### Your instructions
One part of the entries below is wanted: the lines from the one containing "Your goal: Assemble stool" through the one containing "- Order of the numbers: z". Write those out exactly and nothing else.

★ ★ ★ ★ ★ ★ ★

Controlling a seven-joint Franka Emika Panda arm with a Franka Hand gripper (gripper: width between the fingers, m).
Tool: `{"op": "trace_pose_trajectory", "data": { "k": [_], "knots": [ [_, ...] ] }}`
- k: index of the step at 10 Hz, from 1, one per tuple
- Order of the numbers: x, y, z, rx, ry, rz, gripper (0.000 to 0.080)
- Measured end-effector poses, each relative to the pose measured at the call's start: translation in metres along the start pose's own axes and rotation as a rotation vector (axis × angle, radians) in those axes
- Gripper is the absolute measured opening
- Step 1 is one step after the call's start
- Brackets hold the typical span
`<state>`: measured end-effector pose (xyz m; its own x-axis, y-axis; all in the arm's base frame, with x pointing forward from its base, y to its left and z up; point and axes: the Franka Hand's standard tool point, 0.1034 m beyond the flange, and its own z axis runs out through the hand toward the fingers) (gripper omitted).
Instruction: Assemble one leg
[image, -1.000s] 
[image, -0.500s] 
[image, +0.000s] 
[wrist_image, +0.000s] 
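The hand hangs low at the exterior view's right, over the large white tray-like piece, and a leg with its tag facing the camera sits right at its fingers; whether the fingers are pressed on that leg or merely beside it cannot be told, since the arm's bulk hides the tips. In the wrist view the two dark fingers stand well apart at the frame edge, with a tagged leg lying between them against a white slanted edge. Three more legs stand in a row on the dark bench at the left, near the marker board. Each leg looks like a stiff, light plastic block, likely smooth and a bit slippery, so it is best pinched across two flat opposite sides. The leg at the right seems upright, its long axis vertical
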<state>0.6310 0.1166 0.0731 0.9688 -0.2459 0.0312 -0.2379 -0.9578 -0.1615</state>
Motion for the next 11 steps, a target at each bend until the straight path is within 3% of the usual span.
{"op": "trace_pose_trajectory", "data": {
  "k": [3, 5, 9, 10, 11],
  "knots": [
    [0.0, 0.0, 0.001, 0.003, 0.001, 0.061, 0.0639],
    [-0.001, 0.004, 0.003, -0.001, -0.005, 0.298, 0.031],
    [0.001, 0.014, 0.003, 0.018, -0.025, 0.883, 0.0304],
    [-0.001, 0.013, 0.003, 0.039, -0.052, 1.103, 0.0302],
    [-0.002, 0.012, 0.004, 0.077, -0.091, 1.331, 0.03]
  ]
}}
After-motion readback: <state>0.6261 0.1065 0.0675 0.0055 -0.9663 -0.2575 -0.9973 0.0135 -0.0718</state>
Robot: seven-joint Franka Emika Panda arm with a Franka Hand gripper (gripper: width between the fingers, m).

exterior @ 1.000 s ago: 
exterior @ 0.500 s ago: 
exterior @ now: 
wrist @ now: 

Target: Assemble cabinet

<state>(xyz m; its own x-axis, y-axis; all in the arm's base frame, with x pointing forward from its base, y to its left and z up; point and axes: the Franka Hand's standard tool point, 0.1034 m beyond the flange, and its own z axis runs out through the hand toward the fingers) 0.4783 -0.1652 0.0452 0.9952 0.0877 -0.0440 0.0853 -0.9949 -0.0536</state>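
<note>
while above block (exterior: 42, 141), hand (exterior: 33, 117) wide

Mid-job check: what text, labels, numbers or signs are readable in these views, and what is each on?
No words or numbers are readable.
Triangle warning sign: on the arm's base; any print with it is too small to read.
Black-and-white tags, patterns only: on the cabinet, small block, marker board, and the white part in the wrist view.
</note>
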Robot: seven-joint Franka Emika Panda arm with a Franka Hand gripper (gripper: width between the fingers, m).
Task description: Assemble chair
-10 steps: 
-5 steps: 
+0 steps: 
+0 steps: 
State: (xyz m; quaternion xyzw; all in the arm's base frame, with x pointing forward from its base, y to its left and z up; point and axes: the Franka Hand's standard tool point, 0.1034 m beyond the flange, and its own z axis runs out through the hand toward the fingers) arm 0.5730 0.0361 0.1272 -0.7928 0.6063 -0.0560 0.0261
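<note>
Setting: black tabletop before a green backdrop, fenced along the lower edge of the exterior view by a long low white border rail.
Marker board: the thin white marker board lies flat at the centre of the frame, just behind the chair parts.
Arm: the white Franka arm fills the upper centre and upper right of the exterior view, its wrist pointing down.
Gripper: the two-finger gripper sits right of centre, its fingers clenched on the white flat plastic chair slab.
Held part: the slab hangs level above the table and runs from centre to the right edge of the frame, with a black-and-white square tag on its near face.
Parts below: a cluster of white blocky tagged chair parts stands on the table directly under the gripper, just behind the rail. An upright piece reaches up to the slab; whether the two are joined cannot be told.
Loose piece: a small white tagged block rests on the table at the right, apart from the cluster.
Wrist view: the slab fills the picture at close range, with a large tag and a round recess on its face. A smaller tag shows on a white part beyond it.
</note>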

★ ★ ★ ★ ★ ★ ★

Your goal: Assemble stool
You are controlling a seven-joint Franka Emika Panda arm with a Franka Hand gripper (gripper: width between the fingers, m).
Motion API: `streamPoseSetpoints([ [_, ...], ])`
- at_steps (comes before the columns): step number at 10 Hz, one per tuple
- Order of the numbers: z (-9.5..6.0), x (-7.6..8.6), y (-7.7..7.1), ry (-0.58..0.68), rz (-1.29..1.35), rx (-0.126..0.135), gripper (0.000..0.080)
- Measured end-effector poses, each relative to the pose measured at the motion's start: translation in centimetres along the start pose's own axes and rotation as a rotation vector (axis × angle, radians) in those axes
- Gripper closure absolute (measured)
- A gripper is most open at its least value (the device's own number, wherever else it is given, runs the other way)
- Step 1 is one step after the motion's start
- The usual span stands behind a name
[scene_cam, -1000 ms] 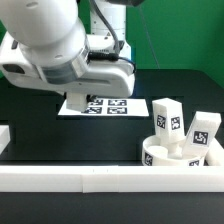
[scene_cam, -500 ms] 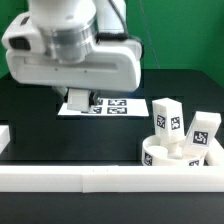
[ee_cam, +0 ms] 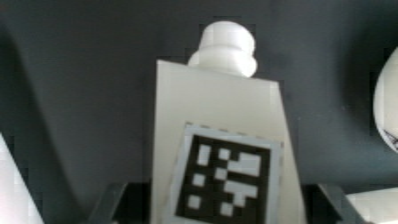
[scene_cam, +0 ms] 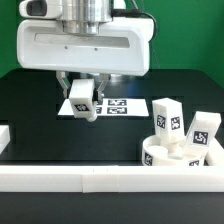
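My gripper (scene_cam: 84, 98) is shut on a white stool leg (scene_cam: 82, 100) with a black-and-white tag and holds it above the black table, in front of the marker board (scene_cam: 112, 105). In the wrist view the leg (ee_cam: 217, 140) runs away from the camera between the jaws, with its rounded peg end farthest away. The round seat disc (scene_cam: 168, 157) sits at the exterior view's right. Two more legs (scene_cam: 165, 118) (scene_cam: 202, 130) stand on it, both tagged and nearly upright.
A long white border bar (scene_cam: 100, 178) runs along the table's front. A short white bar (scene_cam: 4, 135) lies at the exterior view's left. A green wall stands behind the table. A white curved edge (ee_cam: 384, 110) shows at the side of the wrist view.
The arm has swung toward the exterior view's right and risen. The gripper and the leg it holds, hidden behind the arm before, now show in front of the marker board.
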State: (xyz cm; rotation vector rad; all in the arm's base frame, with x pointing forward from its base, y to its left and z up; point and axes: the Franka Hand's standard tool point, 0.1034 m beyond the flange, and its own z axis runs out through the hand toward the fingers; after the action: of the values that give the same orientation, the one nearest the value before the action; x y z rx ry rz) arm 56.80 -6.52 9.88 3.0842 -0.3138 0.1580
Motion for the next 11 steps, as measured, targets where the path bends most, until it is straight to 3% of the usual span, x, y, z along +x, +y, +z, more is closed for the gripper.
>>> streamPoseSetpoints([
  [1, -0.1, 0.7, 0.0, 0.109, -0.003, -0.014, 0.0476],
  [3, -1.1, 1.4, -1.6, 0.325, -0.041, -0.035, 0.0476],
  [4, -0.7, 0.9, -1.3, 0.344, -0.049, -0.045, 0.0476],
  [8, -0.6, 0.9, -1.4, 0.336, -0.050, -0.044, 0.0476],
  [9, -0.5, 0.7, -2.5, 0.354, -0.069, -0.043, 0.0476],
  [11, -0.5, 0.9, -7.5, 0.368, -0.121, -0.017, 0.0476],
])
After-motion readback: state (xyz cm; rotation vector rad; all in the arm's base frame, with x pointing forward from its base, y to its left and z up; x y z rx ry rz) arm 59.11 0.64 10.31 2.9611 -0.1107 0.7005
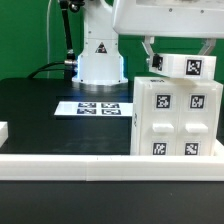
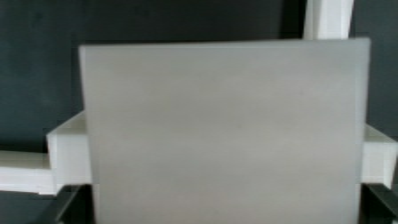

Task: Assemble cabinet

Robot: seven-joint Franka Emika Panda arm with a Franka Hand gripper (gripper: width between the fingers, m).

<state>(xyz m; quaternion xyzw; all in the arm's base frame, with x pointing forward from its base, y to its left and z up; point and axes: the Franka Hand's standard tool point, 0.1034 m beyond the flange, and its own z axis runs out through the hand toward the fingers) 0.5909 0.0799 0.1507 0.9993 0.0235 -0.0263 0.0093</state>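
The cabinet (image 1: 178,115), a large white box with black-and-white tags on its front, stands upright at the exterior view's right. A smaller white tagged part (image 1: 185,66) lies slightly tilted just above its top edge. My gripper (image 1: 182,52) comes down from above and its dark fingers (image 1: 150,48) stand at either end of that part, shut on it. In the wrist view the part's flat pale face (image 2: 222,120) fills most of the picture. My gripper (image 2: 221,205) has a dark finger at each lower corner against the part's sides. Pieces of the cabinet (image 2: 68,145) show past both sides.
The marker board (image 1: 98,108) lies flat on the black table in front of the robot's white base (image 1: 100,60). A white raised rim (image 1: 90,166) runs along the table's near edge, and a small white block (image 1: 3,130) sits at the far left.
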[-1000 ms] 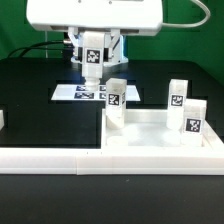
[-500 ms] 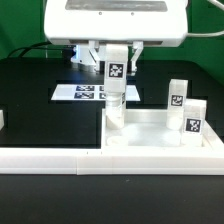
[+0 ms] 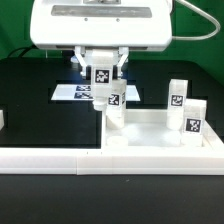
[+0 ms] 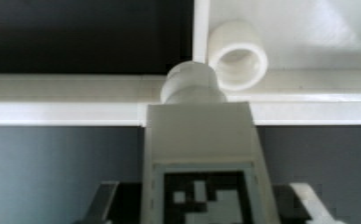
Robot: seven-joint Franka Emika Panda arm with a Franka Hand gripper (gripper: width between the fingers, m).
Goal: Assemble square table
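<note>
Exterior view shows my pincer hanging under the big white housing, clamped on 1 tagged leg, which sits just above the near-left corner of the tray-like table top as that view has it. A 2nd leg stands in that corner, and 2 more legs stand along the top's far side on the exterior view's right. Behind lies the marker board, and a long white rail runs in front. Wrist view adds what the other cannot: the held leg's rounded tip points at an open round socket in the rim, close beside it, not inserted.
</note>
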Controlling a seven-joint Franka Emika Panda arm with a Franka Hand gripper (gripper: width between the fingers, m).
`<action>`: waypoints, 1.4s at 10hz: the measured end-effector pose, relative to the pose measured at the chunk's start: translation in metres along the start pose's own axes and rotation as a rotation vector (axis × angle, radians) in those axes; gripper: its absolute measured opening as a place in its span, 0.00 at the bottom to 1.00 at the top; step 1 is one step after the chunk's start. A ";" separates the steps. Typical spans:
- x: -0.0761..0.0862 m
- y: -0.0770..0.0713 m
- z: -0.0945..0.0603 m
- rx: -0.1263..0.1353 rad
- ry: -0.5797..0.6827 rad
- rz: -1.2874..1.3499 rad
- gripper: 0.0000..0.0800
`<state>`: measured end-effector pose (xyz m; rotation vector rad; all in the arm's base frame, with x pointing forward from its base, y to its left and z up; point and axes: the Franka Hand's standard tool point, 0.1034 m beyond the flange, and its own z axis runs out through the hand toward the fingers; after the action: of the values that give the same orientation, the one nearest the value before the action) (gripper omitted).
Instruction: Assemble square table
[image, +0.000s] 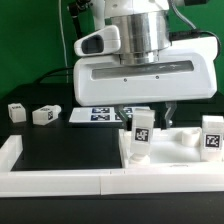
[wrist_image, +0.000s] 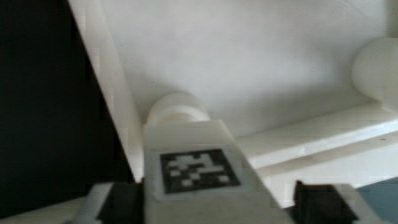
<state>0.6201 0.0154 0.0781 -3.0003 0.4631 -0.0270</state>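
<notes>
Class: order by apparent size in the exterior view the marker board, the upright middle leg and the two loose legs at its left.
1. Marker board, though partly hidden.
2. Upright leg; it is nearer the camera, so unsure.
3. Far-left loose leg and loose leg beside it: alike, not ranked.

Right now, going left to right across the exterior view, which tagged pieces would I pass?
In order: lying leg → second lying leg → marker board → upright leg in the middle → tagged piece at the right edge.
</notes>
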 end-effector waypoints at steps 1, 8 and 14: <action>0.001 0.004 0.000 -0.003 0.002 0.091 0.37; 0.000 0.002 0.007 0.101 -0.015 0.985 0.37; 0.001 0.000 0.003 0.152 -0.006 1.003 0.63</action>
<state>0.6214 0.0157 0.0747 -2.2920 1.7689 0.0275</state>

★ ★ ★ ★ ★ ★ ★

### Solution to the problem
Your goal: Assemble stool
You are controlling a seven-joint Franka Emika Panda arm with a Franka Hand gripper (gripper: width between the fingers, m).
Motion API: `streamPoseSetpoints([ [_, ...], ])`
- at_steps (comes before the columns): step number at 10 Hz, one per tuple
- Order of the numbers: z (-9.5..6.0), x (-7.6..8.6), y (-7.7..7.1), ry (-0.58..0.68), rz (-1.29..1.35), rx (-0.126..0.135), gripper (0.000..0.080)

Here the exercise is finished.